BEGIN

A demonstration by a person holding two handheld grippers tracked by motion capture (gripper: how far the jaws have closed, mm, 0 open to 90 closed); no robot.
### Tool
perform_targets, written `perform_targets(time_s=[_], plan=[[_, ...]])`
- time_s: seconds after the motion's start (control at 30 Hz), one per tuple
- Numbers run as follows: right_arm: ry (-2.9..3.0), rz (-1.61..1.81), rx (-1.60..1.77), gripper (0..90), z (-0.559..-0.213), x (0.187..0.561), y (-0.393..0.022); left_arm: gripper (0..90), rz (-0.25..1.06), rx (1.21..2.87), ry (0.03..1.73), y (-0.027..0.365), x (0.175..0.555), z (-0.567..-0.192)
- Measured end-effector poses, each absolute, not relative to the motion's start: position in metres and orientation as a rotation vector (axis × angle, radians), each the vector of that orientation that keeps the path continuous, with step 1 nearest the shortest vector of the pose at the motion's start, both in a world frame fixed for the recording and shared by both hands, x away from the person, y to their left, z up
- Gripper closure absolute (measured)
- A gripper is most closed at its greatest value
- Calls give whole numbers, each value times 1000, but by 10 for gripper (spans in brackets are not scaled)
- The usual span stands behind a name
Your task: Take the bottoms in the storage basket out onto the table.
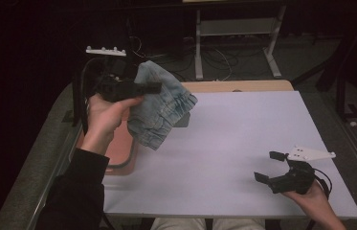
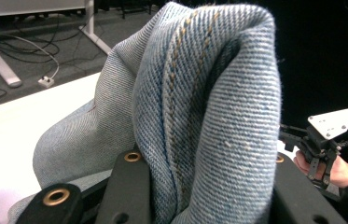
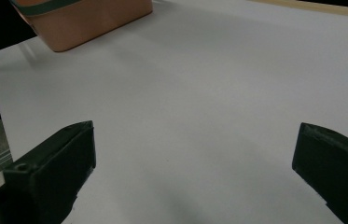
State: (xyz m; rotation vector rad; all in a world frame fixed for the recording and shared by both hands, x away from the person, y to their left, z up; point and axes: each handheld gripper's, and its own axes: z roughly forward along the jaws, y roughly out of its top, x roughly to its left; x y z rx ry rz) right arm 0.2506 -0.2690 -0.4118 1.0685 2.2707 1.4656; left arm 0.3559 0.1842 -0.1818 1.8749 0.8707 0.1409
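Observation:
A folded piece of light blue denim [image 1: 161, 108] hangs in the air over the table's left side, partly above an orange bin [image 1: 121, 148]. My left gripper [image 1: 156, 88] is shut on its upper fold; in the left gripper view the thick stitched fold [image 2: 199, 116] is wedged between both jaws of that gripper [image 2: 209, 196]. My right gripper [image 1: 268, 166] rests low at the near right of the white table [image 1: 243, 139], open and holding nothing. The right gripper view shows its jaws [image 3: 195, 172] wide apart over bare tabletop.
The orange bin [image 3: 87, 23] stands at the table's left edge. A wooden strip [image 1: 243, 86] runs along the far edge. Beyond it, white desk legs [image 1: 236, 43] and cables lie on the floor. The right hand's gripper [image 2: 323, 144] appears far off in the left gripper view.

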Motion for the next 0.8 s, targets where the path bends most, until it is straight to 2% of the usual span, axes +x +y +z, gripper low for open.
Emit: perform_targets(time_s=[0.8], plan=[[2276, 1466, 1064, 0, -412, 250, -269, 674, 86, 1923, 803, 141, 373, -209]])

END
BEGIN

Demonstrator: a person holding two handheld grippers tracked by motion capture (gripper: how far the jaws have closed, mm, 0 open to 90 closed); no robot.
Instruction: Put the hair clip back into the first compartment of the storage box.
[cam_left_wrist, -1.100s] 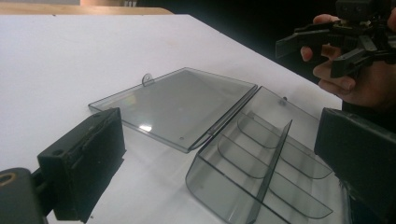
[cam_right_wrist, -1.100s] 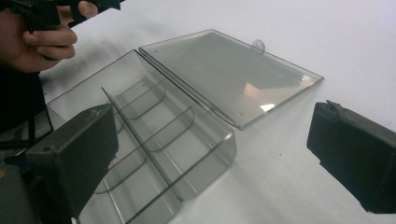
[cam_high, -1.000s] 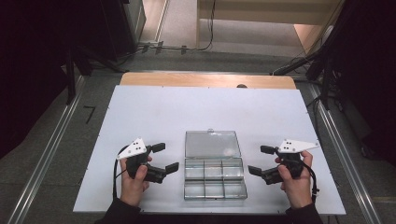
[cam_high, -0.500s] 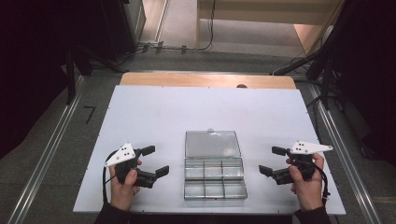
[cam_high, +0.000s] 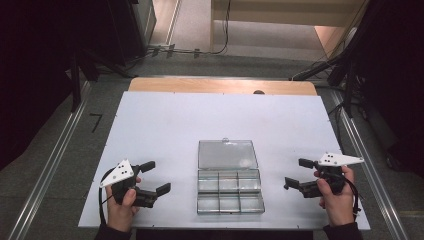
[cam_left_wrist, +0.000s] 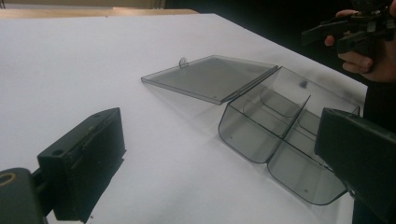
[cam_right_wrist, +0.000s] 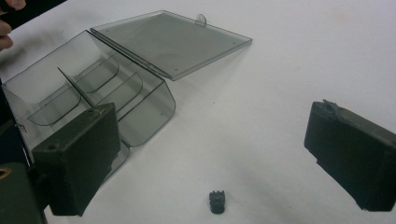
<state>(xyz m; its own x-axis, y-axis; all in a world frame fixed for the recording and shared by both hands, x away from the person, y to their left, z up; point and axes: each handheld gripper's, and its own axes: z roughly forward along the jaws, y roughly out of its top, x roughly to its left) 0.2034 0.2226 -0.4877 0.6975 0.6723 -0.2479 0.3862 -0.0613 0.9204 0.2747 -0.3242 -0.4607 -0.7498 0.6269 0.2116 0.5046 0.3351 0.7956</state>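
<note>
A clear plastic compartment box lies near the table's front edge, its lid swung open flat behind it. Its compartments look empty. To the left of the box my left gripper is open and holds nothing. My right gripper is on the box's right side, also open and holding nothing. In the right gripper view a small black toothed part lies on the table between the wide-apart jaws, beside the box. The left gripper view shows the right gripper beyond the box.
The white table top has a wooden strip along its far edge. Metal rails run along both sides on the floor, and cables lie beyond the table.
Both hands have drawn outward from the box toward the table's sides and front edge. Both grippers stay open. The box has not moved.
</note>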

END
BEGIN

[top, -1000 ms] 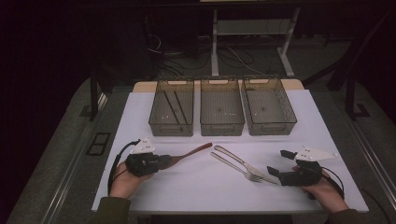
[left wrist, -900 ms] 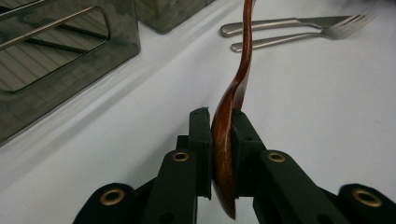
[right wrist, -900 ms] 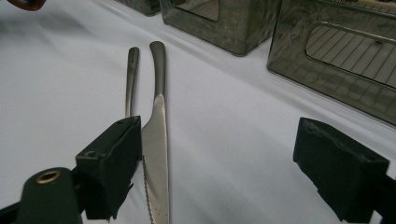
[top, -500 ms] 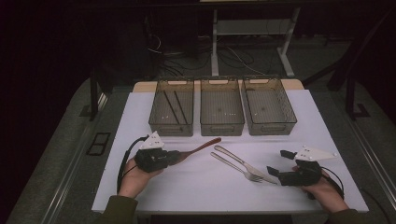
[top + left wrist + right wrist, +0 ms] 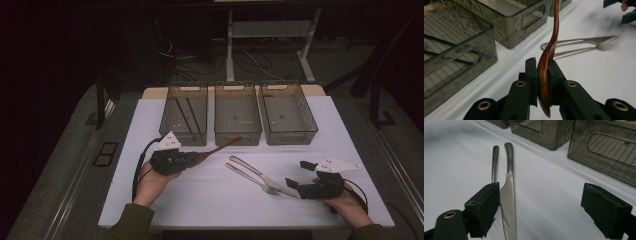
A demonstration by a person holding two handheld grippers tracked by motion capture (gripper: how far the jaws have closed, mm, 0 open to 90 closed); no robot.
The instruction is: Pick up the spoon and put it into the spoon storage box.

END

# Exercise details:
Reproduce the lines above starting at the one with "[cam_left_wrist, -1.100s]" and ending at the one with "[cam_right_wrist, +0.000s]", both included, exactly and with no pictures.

# Exercise output:
[cam_left_wrist, -1.100s] 
[cam_right_wrist, -1.100s] 
[cam_high, -1.000s] 
[cam_high, -0.500s] 
[cam_high, +0.000s] 
[cam_left_wrist, +0.000s] 
[cam_right_wrist, +0.000s] 

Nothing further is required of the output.